This is the first of a series of hands on series where I'll explain deep learning step-by-step and with a lot of experimental results. Let's start from a classical but hard enough problem: recognizing hand written numbers.
How many times have you thought is that a 4 or a 9 when your best mate wrote a number on a piece of paper? Well, if that's hard for humans how possibly could it be simpler for a computer to learn. Welcome in the kingdom of deep learning where certain tasks can be taught to computer with super-humans capacity. And when I say "taught" I mean it. Here, we don't code algorithms for solving problems. No, here we code algorithms for learning how to solve a problem. Then, we take a bunch of examples and the computer will learn from them. Kinda of cool, no?
So let's start.
First, we need a dataset with handwritten characters and luckily we have one handy. That's MNIST (
http://yann.lecun.com/exdb/mnist/) which is produced by
Yan LeCun the guru of deep learning, currently at Facebook. He invented something known as ConvNets which broke any previous result in learning in so many different application domains. I think he will get the Turing Award one day. Convnets are simple and effective as we will see in follow up posting.
Second, we need some high level library for coding deep-learning in a simple and effective way. Here we are super-lucky because in the last year there has been a Cambrian explosion of deep learning libraries with all the big players giving a contribution from Google, to Facebook, to Microsoft, to the Academic world. After testing many (Theano, Google's Tensorflow, Lasagne, Block, Neon) I decided to go for
Keras because it is clean and minimalist. Plus it runs on the top of Theano and TensorFlow which are the state of the art today and you can switch the backend transparently. Keras supports both CPUs and GPUs computation.

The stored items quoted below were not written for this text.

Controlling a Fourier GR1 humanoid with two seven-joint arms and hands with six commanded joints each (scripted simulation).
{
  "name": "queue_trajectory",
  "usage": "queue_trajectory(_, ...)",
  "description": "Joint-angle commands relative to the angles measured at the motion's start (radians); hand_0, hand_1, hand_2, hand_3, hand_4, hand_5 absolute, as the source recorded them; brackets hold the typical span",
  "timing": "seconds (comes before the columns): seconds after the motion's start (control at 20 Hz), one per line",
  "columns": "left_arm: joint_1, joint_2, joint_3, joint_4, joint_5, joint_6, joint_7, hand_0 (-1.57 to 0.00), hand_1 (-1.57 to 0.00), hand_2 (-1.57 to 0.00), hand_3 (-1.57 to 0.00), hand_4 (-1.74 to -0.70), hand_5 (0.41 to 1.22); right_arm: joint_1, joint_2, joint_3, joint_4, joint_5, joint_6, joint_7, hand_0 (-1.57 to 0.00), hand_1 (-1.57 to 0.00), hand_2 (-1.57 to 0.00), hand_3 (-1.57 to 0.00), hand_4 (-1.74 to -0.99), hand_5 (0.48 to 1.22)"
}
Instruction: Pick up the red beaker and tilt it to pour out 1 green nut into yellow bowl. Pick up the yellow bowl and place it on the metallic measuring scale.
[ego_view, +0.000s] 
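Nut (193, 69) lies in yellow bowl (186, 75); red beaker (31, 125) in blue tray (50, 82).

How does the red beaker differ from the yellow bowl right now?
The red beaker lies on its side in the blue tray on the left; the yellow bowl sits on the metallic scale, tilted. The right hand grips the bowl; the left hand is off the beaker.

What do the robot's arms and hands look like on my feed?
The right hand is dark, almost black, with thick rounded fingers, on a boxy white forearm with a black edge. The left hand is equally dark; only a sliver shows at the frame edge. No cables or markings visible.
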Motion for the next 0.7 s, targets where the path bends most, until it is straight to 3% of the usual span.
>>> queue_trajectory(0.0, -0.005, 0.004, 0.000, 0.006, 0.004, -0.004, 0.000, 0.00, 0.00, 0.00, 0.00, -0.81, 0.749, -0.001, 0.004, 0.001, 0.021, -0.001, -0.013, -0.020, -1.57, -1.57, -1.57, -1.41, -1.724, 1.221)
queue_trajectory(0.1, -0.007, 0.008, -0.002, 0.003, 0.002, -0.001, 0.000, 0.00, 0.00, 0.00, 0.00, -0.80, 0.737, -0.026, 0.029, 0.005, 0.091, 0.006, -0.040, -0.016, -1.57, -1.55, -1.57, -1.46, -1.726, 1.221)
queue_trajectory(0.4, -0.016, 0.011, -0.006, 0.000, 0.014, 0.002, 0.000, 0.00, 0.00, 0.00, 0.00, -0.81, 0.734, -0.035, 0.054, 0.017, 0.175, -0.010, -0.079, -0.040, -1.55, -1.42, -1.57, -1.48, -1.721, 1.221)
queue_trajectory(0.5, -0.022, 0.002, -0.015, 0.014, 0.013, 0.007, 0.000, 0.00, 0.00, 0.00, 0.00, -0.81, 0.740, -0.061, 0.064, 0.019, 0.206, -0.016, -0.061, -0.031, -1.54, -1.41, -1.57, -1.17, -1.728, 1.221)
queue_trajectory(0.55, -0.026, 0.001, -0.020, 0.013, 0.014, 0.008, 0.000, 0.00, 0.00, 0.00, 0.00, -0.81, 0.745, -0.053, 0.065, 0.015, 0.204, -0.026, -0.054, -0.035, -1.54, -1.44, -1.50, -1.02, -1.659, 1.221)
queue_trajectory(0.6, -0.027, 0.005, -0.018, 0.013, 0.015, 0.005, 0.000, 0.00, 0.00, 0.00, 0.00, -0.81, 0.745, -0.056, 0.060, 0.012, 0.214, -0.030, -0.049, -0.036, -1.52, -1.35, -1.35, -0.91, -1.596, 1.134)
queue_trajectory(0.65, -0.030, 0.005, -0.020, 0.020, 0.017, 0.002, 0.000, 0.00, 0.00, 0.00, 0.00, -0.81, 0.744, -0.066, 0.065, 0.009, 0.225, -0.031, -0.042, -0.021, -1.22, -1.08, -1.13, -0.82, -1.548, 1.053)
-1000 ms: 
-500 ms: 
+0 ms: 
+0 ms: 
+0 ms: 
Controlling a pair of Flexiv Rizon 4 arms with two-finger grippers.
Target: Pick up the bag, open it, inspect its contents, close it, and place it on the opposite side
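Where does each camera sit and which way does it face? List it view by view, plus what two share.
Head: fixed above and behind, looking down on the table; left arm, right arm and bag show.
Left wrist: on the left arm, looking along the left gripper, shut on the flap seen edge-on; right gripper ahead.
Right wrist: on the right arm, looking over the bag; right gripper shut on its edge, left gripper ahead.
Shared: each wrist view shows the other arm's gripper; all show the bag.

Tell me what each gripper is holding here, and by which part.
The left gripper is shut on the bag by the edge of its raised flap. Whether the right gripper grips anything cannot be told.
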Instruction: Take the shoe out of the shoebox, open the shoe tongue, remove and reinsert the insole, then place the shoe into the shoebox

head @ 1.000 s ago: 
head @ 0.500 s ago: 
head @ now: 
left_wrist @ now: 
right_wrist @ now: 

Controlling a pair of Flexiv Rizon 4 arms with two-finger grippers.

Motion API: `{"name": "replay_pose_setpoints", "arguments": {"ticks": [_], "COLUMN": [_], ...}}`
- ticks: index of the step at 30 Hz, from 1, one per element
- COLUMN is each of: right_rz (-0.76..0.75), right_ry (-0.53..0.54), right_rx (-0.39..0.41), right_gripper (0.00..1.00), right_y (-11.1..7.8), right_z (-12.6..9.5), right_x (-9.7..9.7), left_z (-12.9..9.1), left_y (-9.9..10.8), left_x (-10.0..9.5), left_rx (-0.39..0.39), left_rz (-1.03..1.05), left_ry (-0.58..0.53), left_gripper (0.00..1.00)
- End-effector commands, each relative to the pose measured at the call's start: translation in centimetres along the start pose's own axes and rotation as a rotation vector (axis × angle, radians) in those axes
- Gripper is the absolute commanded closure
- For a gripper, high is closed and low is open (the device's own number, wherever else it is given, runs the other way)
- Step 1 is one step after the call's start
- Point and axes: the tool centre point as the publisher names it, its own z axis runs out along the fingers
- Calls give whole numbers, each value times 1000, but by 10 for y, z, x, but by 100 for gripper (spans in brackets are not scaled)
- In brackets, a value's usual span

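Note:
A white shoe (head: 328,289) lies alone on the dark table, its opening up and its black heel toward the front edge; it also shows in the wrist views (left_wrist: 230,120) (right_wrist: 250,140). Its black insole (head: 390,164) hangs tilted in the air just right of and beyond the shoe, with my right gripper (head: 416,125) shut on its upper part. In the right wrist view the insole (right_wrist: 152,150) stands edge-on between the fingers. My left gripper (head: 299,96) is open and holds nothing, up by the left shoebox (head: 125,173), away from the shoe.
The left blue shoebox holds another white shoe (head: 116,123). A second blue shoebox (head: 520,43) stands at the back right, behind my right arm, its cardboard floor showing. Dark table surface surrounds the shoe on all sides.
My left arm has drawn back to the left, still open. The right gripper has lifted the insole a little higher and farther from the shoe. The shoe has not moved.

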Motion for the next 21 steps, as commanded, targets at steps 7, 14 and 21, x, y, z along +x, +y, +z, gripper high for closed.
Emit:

Third, let's show directly some code which I wrote and can get to an accuracy of >98%
import numpy as np
import matplotlib.pyplot as plt
import time
np.random.seed(1111) # for reproducibility
from keras.datasets import mnist
from keras.models import Sequential
from keras.layers.core import Dense, Dropout, Activation, Flatten
from keras.layers.convolutional import Convolution2D, MaxPooling2D
from keras.utils import np_utils
from keras.regularizers import l2, activity_l2
from keras.utils.visualize_util import plot
from keras.optimizers import SGD, Adam, RMSprop
from keras.callbacks import EarlyStopping
import inspect
#
# save the graph produced by the experiment
#
def print_Graph(
# Training log
fitlog,
# elapsed time
elapsed,
# input parameters for the experiment
args,
# input values for the experiment
values):
experiment_label = "\n".join(['%s=%s' % (i, values[i]) for i in args])
experiment_file = experiment_label+"-Time= %02d" % elapsed + "sec"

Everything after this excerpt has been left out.